As múltiplas correntes de desenvolvimento mostram a presença de um amálgama entre diversos conceitos de desenvolvimento anteriormente propostos. Em que pese à diversidade de conceitos de desenvolvimento e dos matizes ideológicos que integram estes conceitos, observa-se há diversos pontos comuns entre os conceitos e propostas de desenvolvimento mais recentes:

a) o reconhecimento de que não há uma fórmula única e segura para o desenvolvimento;

b) a necessidade de que o desenvolvimento seja uma resposta às necessidades da sociedade – que, no caso da sociedade brasileira, inclui certamente a redução das desigualdades econômicas e sociais, e a inclusão econômica dos segmentos mais vulneráveis.

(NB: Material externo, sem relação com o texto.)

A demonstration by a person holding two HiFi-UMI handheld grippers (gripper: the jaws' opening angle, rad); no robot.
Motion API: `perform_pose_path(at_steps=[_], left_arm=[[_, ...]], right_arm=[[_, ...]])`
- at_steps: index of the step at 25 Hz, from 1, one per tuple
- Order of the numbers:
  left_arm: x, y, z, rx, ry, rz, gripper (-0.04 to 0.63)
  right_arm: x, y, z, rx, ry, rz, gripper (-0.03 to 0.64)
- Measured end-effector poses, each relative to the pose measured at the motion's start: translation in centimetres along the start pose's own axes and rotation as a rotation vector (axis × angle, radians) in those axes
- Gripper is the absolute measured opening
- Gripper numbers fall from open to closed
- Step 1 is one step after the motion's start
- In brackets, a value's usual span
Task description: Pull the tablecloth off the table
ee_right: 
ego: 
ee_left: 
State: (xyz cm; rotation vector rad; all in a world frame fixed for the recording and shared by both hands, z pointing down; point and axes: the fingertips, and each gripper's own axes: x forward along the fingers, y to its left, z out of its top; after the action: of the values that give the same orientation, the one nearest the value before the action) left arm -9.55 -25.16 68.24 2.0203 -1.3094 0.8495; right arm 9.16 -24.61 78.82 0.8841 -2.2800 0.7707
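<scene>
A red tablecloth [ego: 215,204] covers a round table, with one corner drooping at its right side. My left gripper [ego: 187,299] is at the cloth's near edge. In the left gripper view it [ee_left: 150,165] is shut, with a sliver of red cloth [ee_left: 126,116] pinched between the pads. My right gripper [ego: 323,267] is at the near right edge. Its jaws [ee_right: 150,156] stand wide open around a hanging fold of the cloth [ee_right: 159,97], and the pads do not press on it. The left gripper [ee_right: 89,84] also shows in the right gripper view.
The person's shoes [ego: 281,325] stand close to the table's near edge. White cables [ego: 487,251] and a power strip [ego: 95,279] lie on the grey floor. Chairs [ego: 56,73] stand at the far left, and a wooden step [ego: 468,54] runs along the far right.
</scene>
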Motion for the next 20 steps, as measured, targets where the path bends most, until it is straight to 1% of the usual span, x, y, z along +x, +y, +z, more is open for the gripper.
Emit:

c) o reconhecimento de que, de forma isolada, nem o governo, nem o mercado, são capazes de realizar de forma eficiente e sustentável no longo prazo o desenvolvimento econômico e inclusivo em uma abordagem ampla, e a colaboração entre os setores público e privado é indispensável;

d) o desenvolvimento requer instituições que fomentem o empreendedorismo e a inovação;

e) o desenvolvimento requer a integração em uma economia globalizada;

f) o desenvolvimento econômico inclusivo, impulsionado pela cooperação entre o setor público e o setor privado, requer novas instituições e novos quadros normativos.